═════ Recorded information

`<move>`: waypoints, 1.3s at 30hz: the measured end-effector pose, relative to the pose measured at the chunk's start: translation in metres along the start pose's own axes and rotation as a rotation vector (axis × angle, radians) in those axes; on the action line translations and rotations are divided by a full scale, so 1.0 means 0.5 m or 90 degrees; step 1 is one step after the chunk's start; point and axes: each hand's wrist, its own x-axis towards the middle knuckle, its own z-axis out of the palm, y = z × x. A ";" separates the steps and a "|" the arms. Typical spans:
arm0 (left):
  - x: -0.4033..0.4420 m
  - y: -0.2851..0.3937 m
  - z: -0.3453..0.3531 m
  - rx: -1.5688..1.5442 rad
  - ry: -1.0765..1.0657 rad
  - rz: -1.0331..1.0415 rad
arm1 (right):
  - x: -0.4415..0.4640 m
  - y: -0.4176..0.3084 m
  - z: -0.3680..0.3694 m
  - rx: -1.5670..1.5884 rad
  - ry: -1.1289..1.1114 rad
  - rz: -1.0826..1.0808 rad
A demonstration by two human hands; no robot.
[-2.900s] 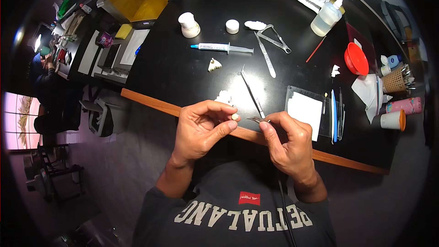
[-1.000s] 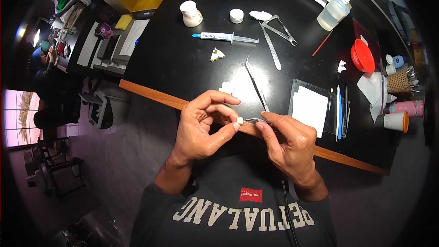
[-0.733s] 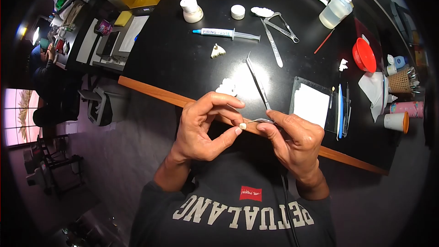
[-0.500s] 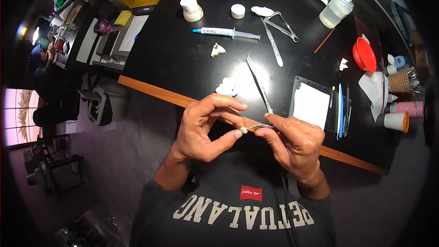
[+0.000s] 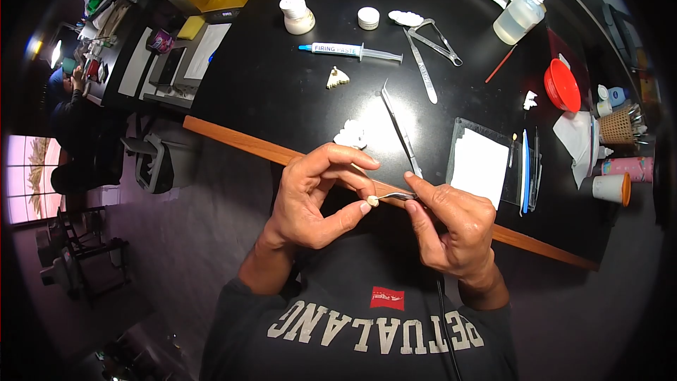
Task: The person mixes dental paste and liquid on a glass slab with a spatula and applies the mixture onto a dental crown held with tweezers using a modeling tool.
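My left hand (image 5: 317,201) pinches a small cream tooth crown (image 5: 373,201) between thumb and index finger, just past the table's edge. In my right hand (image 5: 455,224), thumb and index finger grip a slim metal tool (image 5: 400,196) with a curved tip. Its tip meets the crown, and most of its handle is hidden by my fingers. Tweezers (image 5: 398,127) lie on the black table beyond my hands. White pieces (image 5: 350,134) rest just past my left fingers. A toothed model section (image 5: 338,77) sits farther back.
A firing paste syringe (image 5: 345,51), a jar (image 5: 297,14), a metal caliper (image 5: 437,44) and a clear bottle (image 5: 519,17) stand or lie farther back. To the right are a tray with white paper (image 5: 481,162), a red bowl (image 5: 561,85) and a cup (image 5: 611,189). Another person (image 5: 70,99) sits far left.
My right thumb and index finger have shifted slightly on the metal tool, and the thumb sits a little farther from the crown. My left hand is nearly still.
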 end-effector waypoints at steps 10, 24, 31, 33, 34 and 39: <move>0.001 0.004 0.008 -0.034 0.016 -0.016 | -0.005 0.006 0.010 0.011 0.013 0.010; -0.004 0.001 0.007 -0.043 0.014 0.003 | -0.012 0.005 0.015 0.046 0.016 0.033; -0.004 0.000 0.008 -0.037 0.024 -0.010 | -0.015 0.004 0.015 0.054 0.003 0.052; -0.004 -0.001 0.007 -0.032 0.026 -0.013 | -0.013 0.002 0.015 0.049 -0.002 0.056; -0.004 -0.001 0.007 -0.034 0.026 -0.017 | -0.013 0.001 0.014 0.047 -0.004 0.058; -0.004 0.001 0.008 -0.043 0.034 -0.038 | -0.010 0.001 0.019 0.070 -0.004 0.064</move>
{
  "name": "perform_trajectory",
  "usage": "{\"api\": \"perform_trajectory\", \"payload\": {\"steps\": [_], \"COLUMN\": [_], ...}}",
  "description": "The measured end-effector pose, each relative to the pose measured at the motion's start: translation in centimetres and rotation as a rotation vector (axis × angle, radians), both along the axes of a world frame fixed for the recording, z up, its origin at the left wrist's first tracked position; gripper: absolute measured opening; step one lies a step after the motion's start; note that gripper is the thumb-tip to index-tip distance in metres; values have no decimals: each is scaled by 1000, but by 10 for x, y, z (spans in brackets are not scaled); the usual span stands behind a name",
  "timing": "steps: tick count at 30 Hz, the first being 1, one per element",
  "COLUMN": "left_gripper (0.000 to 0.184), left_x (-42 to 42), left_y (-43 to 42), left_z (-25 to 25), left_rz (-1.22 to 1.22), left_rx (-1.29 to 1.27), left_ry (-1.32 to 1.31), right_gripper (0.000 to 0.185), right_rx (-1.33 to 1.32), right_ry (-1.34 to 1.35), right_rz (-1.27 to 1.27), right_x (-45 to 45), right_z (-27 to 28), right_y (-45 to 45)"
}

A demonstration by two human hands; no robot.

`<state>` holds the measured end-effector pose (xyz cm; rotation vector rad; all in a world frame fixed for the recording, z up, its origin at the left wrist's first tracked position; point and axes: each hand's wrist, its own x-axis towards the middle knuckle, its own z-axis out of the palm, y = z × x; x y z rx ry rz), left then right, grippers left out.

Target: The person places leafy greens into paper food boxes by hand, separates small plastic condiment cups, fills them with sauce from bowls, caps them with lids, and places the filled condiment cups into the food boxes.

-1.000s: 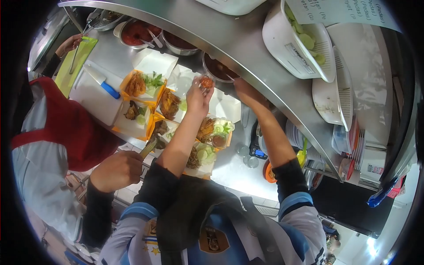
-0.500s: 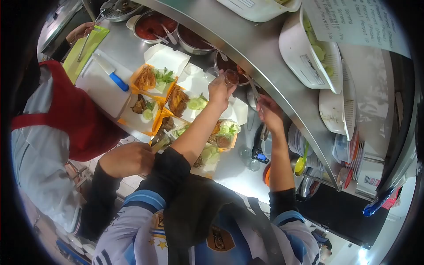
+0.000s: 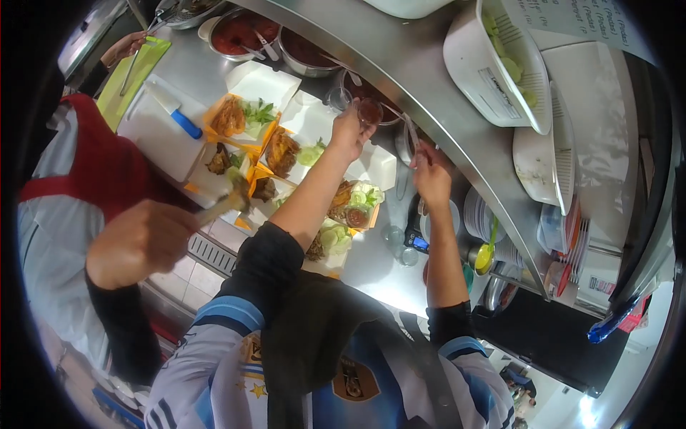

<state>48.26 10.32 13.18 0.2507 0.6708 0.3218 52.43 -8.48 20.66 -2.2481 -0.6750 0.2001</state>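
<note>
My left hand (image 3: 349,134) is closed around a small clear plastic cup of red sauce (image 3: 370,112), held above the counter by a sauce pot (image 3: 379,91). Another clear cup (image 3: 337,98) shows just beyond its fingers; I cannot tell if the hand grips that one too. My right hand (image 3: 431,175) is closed on the handle of a spoon (image 3: 412,132), which points toward the same pot; its bowl end is hard to make out. Below my left forearm lie open food boxes (image 3: 371,166) with fried chicken (image 3: 282,151), cucumber slices and greens.
A co-worker's hand (image 3: 143,239) at left holds a blurred utensil over the boxes. A blue-handled knife (image 3: 187,125) lies on a white board. Red sauce pots (image 3: 243,34) line the back. A steel shelf (image 3: 400,68) overhangs my right side. A digital scale (image 3: 418,243) sits near small glasses.
My left hand has shifted slightly left, and a second clear cup now shows beside the sauce cup. The right hand has moved little. The co-worker's near hand has swung left and down.
</note>
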Motion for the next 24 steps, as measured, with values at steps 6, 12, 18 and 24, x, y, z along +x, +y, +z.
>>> {"api": "perform_trajectory", "payload": {"steps": [6, 12, 18, 24], "left_gripper": [31, 26, 28, 43], "left_x": [-53, -118, -136, -151], "left_y": [-7, -59, -114, -191], "left_z": [19, 39, -5, -19], "left_rz": [-428, -953, -939, -1137], "left_rx": [70, 115, 11, 178], "left_ry": [-30, -5, -17, 14], "right_gripper": [29, 35, 29, 48], "right_rx": [-266, 236, 196, 372], "right_ry": [-111, 466, 483, 309], "right_rz": [167, 258, 238, -245], "right_x": [35, -33, -103, -181], "right_z": [-22, 22, -14, -57], "right_y": [22, 17, -92, -169]}}
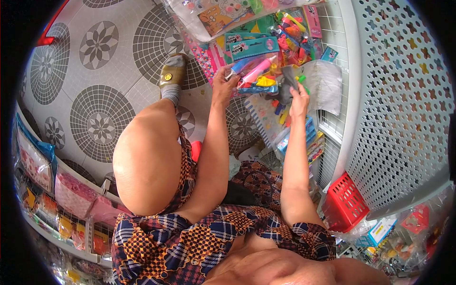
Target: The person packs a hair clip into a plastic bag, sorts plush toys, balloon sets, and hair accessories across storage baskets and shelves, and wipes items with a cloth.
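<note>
My left hand point(224, 85) has its fingers closed on the left edge of a clear plastic packet point(257, 71) that holds a pink tube, a blue one and yellow and blue pieces. On the packet's right, my right hand point(299, 100) pinches a dark grey, limp item point(288, 84). Just above the packet lie teal printed packages point(253, 46). A bag of colourful pieces point(295, 40) is at their right. Beneath my right hand are a spiral-edged notebook point(266, 118) and small bright pieces. A white clear-wrapped packet point(327, 85) rests to the right.
A large perforated grey plastic panel point(403, 95) rises at the right, with a red basket point(346, 202) at its foot. Shelves with packaged goods point(76, 194) curve along the lower left. My knee point(149, 161) and sandalled foot point(172, 76) stand over the patterned tile floor point(102, 126).
</note>
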### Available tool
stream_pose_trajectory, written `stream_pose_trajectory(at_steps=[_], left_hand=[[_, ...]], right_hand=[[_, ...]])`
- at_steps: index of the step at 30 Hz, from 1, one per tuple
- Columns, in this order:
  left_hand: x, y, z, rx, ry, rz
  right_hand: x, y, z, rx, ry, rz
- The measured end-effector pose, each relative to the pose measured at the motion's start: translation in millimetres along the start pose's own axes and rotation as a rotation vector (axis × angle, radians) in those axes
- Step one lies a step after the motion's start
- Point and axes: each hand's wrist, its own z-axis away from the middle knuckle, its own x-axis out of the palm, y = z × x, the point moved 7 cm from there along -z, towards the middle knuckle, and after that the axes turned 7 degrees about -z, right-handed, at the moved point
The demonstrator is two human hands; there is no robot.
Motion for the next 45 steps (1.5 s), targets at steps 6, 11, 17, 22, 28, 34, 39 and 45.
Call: stream_pose_trajectory(at_steps=[6,11,17,22,28,34,39,45], left_hand=[[-9.4,-11.6,1.7,0.002,0.13,-0.032],[1.2,4.4,12.1,-0.217,0.099,0.027],[4.9,-5.4,11.8,-0.26,-0.085,0.26],[8.2,6.0,13.9,-0.247,-0.082,0.469],[16.6,18.9,13.8,-0.198,-0.147,0.537],[26.5,14.6,21.3,-0.24,-0.192,0.497],[27.6,6.4,20.3,-0.242,-0.259,0.418],[46.7,22.3,30.6,-0.27,-0.267,0.344]], right_hand=[[48.9,-24.4,-4.0,-0.35,0.004,0.579],[88.2,12.6,-2.4,0.015,-0.258,0.72],[77.3,26.0,14.6,0.201,-0.292,0.14],[16.8,10.6,28.2,0.154,-0.088,-0.171],[-61.9,39.4,35.2,0.167,0.108,-0.142],[-81.5,-3.2,56.1,-0.014,0.468,0.861],[-107.1,-30.7,45.7,-0.198,0.445,0.523],[55.2,-123.0,91.7,-0.55,0.101,0.594]])
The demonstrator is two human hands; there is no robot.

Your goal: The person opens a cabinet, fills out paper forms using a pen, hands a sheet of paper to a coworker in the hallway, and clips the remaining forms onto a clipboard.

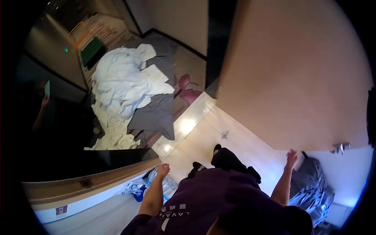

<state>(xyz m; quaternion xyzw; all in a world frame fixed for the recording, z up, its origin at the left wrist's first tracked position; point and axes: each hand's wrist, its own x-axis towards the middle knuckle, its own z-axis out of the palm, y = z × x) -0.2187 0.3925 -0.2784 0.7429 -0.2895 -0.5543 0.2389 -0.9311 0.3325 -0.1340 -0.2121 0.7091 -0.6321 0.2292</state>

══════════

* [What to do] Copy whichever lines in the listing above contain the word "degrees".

* [Result]
`<move>`: waypoints, 1.3s at 30hz: the measured end-effector pose, relative to the pose measured at the chunk's start: translation in metres along the start pose's own axes and rotation as a rotation vector (axis × angle, radians) in those axes; on the action line translations and rotations are divided by a full scale, so 1.0 means 0.5 m or 90 degrees; step 1 is one step after the chunk's start; point and axes: each hand's wrist, its own x-axis towards the middle knuckle, its own z-axis out of the palm, y = z × x. A ";" separates the steps and a "|" the arms. Typical spans:
- Point and axes: each hand's wrist, its own z-axis away from the middle knuckle, its own x-axis out of the palm, y = z × x, the point moved 7 cm from there along -z, towards the middle knuckle, and after that the axes turned 7 degrees about -z, right-handed, at the moved point

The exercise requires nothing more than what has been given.